[Archives] June 4th, 1968
by The Milton Measure on Friday, June 7th, 2013
“You are a student: Mr. Wicks stands up and reports that the smoking proposal has been shut down; you look around you and realize just how different Milton Academy is from the rest of the world; you file out of Wigg Hall with one hundred and fifty other people who are just as sick of Seilers’ food, the faculty and Milton Academy in general as you are. The temptation is to dismiss this situation as a lost cause, to brand it as the administration’s hopeless disasters.
The immediate result of such an attitude is that the students withdraw to their houses, the faculty to the Harding room, and each group decides that it is undeniably right, that what it stands for is the correct and in fact only way to live at Milton. The already dangerous gap between students and faculty is widened, and since harmony and communication between the faculty and students are perhaps the most important factors in education, the whole nature of Milton as an educational institution is threatened.
The only way to save Milton from the disastrous course it is now following is for everybody to make an effort to communicate and understand everybody else.
Perhaps it is the students who are most at fault here. It seems that no one is willing to talk to anybody else, except fellow students, about the problems they find. The administration is dismissed as “Fascist pigs,” “dictatorial swines,” and a “united front of unreason,” and it is assumed that communication with them, let alone fruitful conversation is impossible. Hard as it is to believe, especially in the light of Monday’s announcement, after many discussions with Mr. Wicks, the faculty, and the board of trustees, one finds that there are very few Fascist pigs and dictatorial swines connected with Milton, and no united front of unreason stands arrayed against the student body.

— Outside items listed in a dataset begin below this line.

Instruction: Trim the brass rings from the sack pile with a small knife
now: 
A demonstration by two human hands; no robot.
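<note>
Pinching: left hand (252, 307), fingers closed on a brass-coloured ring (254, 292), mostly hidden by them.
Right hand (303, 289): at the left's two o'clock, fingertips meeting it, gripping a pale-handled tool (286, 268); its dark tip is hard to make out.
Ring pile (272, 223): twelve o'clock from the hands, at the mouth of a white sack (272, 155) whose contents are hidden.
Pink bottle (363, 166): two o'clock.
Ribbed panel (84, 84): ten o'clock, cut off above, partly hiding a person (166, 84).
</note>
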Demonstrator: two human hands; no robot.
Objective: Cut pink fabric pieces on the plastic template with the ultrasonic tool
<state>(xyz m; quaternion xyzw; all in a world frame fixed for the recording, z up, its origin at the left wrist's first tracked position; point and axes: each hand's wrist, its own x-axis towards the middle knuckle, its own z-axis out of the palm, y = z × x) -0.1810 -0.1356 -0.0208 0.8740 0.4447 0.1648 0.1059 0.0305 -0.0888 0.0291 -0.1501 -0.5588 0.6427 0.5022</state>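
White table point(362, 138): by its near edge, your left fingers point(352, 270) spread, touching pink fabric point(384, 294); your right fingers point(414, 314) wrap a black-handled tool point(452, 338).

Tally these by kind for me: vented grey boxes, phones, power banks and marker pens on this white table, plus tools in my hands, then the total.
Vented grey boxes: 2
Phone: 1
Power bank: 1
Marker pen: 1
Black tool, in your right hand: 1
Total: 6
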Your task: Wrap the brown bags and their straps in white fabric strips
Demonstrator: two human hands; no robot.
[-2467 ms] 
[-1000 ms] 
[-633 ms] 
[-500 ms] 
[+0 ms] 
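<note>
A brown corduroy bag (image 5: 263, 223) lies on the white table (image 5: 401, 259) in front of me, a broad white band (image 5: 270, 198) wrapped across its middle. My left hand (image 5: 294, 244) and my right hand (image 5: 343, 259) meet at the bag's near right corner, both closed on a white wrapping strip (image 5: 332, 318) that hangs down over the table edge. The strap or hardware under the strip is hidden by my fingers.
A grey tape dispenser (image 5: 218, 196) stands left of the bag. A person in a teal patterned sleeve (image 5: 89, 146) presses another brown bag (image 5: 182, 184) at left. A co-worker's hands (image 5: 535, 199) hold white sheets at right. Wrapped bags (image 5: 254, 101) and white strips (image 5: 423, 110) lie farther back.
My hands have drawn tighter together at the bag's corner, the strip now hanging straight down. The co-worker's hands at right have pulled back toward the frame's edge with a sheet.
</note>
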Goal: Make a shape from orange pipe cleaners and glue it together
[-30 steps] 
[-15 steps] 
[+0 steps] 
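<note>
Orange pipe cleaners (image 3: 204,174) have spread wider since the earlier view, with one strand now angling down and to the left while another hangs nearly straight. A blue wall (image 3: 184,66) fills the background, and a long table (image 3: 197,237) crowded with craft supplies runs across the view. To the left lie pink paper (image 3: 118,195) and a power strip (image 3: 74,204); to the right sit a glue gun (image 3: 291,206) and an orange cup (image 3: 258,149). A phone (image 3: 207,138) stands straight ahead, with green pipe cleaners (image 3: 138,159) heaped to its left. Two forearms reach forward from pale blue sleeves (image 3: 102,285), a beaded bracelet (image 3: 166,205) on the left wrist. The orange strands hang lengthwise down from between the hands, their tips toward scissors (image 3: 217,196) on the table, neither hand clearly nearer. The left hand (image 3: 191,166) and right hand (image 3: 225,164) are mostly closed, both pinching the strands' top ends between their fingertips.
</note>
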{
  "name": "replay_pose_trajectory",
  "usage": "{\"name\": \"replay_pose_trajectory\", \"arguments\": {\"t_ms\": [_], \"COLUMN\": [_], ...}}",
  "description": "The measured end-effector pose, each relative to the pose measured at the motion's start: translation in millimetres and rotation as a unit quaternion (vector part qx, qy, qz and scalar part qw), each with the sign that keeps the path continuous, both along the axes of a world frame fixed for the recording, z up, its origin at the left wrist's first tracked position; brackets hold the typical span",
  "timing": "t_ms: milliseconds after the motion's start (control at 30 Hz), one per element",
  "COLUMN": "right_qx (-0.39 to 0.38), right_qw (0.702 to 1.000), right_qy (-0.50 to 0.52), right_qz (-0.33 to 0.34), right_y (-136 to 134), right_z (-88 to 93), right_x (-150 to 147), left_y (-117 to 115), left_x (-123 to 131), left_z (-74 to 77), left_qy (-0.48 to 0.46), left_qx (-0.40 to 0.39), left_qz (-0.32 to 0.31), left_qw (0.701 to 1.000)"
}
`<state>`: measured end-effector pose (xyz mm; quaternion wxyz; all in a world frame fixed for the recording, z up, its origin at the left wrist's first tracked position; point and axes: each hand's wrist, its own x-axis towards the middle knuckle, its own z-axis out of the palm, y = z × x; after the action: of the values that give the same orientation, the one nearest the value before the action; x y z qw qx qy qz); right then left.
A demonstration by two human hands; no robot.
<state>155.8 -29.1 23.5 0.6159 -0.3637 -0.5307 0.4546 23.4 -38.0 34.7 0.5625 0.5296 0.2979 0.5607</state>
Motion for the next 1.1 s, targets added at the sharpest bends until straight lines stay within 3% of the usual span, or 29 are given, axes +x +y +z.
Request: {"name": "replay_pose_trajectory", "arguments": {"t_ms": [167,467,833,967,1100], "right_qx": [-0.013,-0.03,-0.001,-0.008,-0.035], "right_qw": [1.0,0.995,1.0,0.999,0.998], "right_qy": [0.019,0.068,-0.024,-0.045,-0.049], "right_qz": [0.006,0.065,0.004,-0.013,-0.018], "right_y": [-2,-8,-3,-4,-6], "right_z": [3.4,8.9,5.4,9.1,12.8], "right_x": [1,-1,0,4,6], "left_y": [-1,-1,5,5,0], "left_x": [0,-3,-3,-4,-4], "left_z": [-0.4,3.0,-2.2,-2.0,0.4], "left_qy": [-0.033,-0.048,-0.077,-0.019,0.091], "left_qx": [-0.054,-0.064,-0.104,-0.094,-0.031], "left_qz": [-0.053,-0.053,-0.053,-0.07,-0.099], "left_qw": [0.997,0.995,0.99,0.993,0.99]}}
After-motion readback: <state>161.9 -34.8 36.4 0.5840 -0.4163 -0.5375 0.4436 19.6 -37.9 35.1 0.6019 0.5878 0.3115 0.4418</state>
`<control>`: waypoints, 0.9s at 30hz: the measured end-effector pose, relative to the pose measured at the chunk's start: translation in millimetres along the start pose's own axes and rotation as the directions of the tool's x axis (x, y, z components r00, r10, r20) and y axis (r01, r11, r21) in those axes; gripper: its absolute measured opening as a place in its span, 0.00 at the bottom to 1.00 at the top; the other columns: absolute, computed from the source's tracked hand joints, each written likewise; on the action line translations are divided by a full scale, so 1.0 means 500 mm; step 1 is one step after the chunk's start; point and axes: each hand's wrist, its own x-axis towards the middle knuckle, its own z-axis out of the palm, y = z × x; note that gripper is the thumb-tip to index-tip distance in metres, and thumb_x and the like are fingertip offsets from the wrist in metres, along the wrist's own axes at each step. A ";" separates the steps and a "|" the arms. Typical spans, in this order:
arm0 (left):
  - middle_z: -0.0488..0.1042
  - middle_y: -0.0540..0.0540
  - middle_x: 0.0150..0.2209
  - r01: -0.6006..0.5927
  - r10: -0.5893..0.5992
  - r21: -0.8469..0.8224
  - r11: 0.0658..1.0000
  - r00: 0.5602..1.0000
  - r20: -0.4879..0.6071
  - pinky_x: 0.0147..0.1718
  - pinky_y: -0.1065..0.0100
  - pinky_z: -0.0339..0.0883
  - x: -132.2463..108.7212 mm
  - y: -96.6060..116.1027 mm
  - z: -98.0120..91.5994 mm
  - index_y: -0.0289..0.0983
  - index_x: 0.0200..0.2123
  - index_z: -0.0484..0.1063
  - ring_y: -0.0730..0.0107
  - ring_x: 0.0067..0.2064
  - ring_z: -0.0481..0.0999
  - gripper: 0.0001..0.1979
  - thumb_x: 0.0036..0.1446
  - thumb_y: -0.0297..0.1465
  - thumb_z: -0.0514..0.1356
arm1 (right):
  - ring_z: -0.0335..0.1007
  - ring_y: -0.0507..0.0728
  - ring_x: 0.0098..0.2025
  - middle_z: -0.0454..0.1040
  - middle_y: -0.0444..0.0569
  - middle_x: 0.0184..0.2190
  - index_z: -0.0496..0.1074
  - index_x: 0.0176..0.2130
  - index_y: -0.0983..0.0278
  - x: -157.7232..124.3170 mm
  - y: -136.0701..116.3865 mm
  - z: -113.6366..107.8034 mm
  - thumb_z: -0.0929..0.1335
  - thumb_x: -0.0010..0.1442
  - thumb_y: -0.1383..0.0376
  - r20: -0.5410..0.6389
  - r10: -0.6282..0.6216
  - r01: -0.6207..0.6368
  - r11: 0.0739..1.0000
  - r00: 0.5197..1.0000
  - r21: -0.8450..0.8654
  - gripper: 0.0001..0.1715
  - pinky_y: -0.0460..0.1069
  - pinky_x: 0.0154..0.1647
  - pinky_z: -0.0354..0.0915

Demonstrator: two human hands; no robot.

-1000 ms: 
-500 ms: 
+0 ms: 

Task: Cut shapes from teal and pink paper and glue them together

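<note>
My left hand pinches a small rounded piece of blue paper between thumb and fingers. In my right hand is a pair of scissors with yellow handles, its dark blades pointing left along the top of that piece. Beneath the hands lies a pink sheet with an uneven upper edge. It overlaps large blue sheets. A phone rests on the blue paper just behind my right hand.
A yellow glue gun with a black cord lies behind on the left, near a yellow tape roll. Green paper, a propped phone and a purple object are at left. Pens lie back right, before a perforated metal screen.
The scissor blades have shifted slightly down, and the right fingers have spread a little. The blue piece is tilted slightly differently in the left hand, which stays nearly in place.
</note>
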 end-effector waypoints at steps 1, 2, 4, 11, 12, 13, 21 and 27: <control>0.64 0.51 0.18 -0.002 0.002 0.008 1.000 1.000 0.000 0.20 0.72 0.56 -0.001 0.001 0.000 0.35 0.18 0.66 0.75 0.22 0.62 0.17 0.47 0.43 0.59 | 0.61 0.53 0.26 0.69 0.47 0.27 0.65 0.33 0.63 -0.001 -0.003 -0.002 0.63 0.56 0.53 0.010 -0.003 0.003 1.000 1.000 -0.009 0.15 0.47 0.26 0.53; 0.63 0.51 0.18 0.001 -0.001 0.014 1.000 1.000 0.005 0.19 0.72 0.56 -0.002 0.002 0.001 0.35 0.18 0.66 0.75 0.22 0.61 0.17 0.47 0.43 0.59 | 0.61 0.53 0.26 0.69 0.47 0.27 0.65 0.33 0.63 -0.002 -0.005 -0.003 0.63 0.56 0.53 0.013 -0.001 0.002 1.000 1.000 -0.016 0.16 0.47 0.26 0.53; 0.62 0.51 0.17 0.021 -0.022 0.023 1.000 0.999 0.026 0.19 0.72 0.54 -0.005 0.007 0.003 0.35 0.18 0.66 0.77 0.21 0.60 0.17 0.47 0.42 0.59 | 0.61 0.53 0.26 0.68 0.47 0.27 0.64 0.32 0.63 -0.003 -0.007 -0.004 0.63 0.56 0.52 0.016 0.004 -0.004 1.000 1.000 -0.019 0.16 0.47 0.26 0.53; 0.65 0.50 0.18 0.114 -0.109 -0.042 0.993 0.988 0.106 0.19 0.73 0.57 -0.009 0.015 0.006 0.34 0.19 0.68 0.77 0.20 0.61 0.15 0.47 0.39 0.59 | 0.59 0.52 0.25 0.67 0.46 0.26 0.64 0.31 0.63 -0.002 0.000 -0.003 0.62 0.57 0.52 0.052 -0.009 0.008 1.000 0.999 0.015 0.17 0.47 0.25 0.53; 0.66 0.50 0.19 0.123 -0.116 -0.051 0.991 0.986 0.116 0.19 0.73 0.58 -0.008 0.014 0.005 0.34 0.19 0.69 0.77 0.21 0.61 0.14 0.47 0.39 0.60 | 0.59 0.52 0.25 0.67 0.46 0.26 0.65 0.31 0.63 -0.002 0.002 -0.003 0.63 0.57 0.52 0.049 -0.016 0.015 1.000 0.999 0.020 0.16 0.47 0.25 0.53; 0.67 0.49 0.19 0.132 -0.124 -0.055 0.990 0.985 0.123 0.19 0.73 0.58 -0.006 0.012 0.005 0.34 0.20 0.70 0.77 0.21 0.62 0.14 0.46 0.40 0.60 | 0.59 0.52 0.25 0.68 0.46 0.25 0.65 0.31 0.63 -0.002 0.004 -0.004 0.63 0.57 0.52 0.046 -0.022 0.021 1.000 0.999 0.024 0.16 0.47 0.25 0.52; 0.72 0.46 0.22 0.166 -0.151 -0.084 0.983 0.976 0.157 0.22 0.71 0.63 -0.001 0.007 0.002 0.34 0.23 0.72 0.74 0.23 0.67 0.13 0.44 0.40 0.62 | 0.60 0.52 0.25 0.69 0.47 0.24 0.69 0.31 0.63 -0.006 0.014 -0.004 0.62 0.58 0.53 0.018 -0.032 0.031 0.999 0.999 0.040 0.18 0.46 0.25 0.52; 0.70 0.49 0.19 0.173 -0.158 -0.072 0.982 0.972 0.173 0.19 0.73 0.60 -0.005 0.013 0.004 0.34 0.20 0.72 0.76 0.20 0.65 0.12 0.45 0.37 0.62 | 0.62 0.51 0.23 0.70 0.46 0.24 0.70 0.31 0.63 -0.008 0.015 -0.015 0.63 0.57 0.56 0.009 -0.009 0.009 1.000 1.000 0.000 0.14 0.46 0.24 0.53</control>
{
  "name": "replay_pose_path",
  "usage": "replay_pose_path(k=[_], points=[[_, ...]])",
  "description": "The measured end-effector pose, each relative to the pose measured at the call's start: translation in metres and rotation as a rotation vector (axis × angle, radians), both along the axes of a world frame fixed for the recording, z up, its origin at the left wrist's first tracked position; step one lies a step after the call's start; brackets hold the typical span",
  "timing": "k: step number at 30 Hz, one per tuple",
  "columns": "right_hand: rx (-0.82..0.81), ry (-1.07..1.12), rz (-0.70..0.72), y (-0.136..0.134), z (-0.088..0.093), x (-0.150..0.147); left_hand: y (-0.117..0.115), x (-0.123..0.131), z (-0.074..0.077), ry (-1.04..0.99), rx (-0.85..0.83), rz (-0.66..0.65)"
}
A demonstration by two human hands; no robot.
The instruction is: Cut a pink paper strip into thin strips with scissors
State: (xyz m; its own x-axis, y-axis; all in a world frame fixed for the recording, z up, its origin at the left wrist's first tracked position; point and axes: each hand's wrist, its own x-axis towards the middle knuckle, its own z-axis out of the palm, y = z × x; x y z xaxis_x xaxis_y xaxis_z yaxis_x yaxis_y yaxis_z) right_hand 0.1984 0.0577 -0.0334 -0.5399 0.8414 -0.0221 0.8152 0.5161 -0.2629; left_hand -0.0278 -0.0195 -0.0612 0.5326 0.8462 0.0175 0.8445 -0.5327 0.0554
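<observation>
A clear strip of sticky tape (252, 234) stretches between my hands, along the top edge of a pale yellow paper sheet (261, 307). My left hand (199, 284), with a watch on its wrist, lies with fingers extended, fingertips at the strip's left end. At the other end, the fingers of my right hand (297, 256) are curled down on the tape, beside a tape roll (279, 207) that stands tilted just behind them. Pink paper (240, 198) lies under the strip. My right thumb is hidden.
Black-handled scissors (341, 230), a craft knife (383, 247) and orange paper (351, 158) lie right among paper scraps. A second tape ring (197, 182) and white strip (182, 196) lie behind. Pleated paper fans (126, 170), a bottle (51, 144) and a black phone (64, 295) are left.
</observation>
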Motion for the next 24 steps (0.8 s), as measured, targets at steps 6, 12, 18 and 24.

The administration on the other hand, is also at fault. The cold announcement that smoking will still not be permitted is just one example of the aura of unreason with which the administration is surrounding itself. It may be that the decision to uphold the smoking regulations was all for the best, but the effect that it will have on the student body was clearly underestimated. It was at least not a very diplomatic gesture, and now is the time to use diplomacy. Nor did it display great flexibility, which is also badly needed. Perhaps smoking when signed out on a blue card would have helped. As it was, no matter how understanding Mr. Wicks and the faculty tried to be, it wasn’t enough. Monday morning, the students and faculty continued to drift further apart.
I repeat, it’s hard to believe but Milton Academy and its administration are reasonable, for the most part. The students are reasonable for the most part. We all know problems exist, but we’ll never work them out if people aren’t willing to talk.”